Otro recusante fue el futuro estudioso, escritor y apologista del catolicismo C. S. Lewis. Todo el alboroto formado le resultaba odioso. En 1917 se había adiestrado en el Keble College de Oxford, junto a un grupo de jóvenes que posteriormente habían pasado malos tragos en el frente. En una carta a su padre, escribió: "Cualquiera que pueda unirse a las celebraciones en un momento así no solo muestra poca decencia sino que ha perdido el juicio. En Keble solíamos ser un grupo de cinco personas y yo soy el único que sigue con vida. Pienso en Sutton, un viudo que ha perdido a sus cinco hijos en la batalla. Uno no puede evitar preguntarse por qué ha tenido que suceder así. Guardemos silencio y demos gracias".

Derrota en la victoria
Vera Brittain fue otra persona para quien la victoria fue más bien una derrota. Perdió a su prometido, a su hermano y a dos buenos amigos en la guerra. Asimismo, al servir como enfermera de hospital, había podido presenciar las consecuencias de la guerra de primera mano. Como más tarde diría en su obra Testament of youth, se encontró de repente deambulando por unas calles londinenses que giraban como en un tiovivo, con su corazón "sumido en una repentina y fría consternación". Mientras contemplaba ese "mundo extraño y luminoso" que la rodeaba, se dio cuenta de la triste verdad de que "con el paso de los años y la desaparición de la juventud, la memoria se debilitaba, con lo que aquellos que habían sido mis contemporáneos quedarían envueltos en una oscuridad cada vez más y más profunda". Su mundo, toda su cultura, pasarían a quedar poco a poco sumidos en un pasado que cada vez resultaría más irrelevante y remoto.

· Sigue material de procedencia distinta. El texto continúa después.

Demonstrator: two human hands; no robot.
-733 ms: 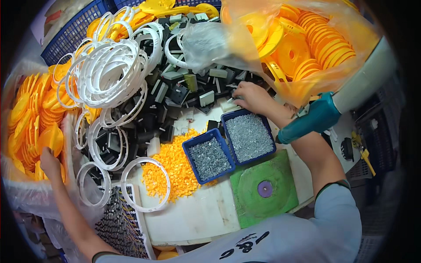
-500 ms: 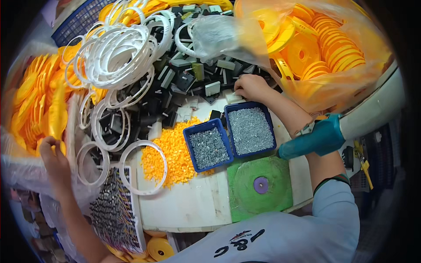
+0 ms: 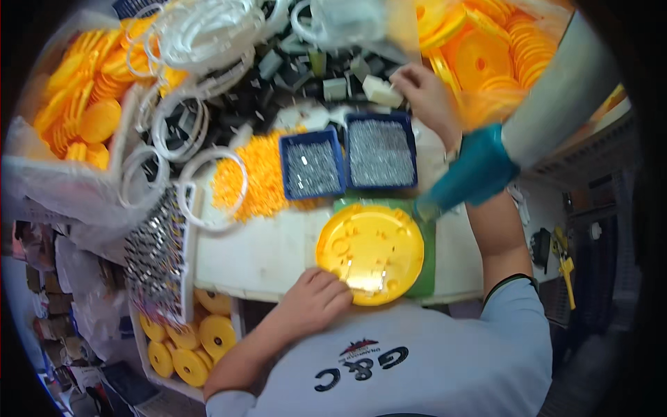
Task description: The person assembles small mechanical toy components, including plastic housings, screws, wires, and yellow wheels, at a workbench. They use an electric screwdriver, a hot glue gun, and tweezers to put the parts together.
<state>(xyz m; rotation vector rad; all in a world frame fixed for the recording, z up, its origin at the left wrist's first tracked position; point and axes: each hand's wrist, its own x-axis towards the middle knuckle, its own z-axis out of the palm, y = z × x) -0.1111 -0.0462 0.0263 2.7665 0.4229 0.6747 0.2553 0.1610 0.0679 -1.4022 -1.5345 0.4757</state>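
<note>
A round yellow plastic cover (image 3: 372,254) with small raised posts and holes lies over the green mat (image 3: 429,267), hiding most of it. The fingers of my left hand (image 3: 314,300) are closed on the cover's near left edge. Farther off, my right hand (image 3: 425,97) pinches a small white plastic block (image 3: 382,92) above the heap of black and grey parts (image 3: 292,73). Two blue trays, a smaller one (image 3: 313,167) and a larger one (image 3: 379,149), hold many small metal pieces just beyond the cover.
A teal tool (image 3: 472,167) on a pale arm slants in from the right. Small orange pieces (image 3: 260,174) and white rings (image 3: 215,191) lie left of the trays. Yellow discs fill a bag (image 3: 486,59) and a lined box (image 3: 90,118). Wired parts (image 3: 156,250) lie at the left.
My left hand has moved from the yellow parts at the left to the mat, bringing a yellow cover there. My right hand has lifted the white block. The view has shifted.
</note>
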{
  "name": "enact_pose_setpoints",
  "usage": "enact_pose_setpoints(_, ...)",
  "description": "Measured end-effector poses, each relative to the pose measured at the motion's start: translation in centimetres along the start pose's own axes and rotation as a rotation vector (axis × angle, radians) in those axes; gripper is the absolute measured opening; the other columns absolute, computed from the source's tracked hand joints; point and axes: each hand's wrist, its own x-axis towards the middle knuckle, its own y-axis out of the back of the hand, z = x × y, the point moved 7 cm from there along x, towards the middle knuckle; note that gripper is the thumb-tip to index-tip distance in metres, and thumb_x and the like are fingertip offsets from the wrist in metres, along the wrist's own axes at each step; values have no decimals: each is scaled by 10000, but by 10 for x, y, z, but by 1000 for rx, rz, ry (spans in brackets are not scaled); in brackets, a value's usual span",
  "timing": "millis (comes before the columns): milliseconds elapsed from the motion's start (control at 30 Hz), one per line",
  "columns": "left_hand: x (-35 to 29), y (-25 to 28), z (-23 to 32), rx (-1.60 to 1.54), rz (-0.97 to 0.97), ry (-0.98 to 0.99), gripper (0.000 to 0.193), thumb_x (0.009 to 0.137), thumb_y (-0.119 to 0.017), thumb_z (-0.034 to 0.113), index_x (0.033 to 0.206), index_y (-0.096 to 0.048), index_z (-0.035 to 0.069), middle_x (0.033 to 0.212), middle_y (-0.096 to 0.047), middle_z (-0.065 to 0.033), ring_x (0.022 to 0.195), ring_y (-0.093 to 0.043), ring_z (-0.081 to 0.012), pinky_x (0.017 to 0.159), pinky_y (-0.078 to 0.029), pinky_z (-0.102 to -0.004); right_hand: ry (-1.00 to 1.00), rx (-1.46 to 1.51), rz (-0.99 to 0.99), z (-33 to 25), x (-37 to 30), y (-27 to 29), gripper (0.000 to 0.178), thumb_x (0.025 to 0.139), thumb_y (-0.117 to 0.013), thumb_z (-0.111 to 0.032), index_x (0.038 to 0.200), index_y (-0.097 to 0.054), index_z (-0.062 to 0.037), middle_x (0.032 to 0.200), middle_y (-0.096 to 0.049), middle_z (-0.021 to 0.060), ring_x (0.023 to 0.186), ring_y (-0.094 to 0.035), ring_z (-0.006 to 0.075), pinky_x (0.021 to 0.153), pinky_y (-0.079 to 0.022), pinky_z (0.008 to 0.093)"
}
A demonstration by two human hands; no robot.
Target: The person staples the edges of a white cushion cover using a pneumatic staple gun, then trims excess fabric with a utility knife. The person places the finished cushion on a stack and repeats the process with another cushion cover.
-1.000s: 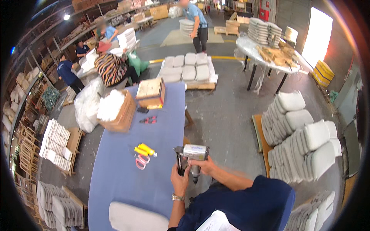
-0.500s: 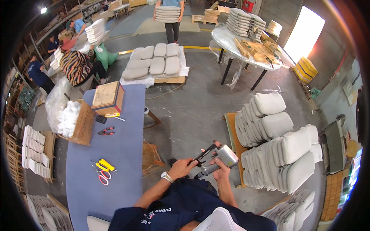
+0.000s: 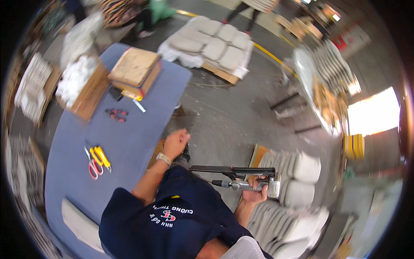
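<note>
My right hand (image 3: pixel 255 195) is wrapped around the grip of a silver and black air staple gun (image 3: pixel 233 169). The gun lies sideways in front of my body, its long black bar pointing left and a hose fitting beside the grip. My left hand (image 3: pixel 176 142) is off the gun, near the right edge of the blue table (image 3: pixel 129 142). Its fingers are curled in, and whether anything small is inside is hidden. On the table lie red-handled scissors (image 3: pixel 94 167), a yellow-handled tool (image 3: pixel 101 158) and red-and-black pliers (image 3: pixel 116 114).
Stacks of grey cushions (image 3: pixel 302 190) stand on a pallet to my right. More cushions (image 3: pixel 217 49) lie on a low pallet ahead. At the table's far end are a wooden-topped box (image 3: pixel 134 69) and a carton of white stuffing (image 3: pixel 88 93). A person stands beyond the far pallet.
My left hand has let go of the staple gun and moved left toward the table. The gun has swung to lie level in my right hand. The view has turned and blurred.
</note>
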Motion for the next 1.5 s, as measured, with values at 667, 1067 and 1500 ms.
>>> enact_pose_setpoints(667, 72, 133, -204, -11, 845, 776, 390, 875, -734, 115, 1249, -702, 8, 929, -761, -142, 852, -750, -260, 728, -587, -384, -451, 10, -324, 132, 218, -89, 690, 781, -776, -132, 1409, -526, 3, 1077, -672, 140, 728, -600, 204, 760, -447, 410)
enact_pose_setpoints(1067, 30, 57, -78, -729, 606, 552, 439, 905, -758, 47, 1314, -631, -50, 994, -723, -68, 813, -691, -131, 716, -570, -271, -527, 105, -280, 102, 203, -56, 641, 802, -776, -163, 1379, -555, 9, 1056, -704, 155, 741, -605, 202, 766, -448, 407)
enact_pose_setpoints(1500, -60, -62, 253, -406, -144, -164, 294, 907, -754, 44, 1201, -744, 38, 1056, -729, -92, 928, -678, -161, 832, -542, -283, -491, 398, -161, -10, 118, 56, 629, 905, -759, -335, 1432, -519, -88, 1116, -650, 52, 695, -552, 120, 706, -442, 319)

En el día más extraordinario de todos, el soldado raso Arthur Wrench no era el único que pensaba que el alto al fuego que acaba de llevarse a cabo no solo significaba el fin de la guerra sino también el de la idea misma de guerra internacional entre las naciones más importantes del mundo. El primer ministro David Lloyd George, adoptando el tono más solemne al hablar en la Cámara de los Comunes, leyó en voz alta los términos del armisticio y pronunció las famosas palabras: "Así, a las once en punto de la mañana de hoy, concluyó la guerra más cruel y terrible que haya tenido que sufrir la humanidad. Espero que podamos afirmar que esta fatídica mañana terminaron también todas las guerras posibles".

En el frente, el lugarteniente coronel Bill Murrav, oficial de artillería que había luchado en Francia y Flandes desde las primeras batallas de 1915, albergaba la misma esperanza en una carta que escribió ese mismo día a su familia: "Ya no habrá más peligro, ni más horrores, ni más barro ni miseria. Tan solo paz duradera. El mundo es extraordinario".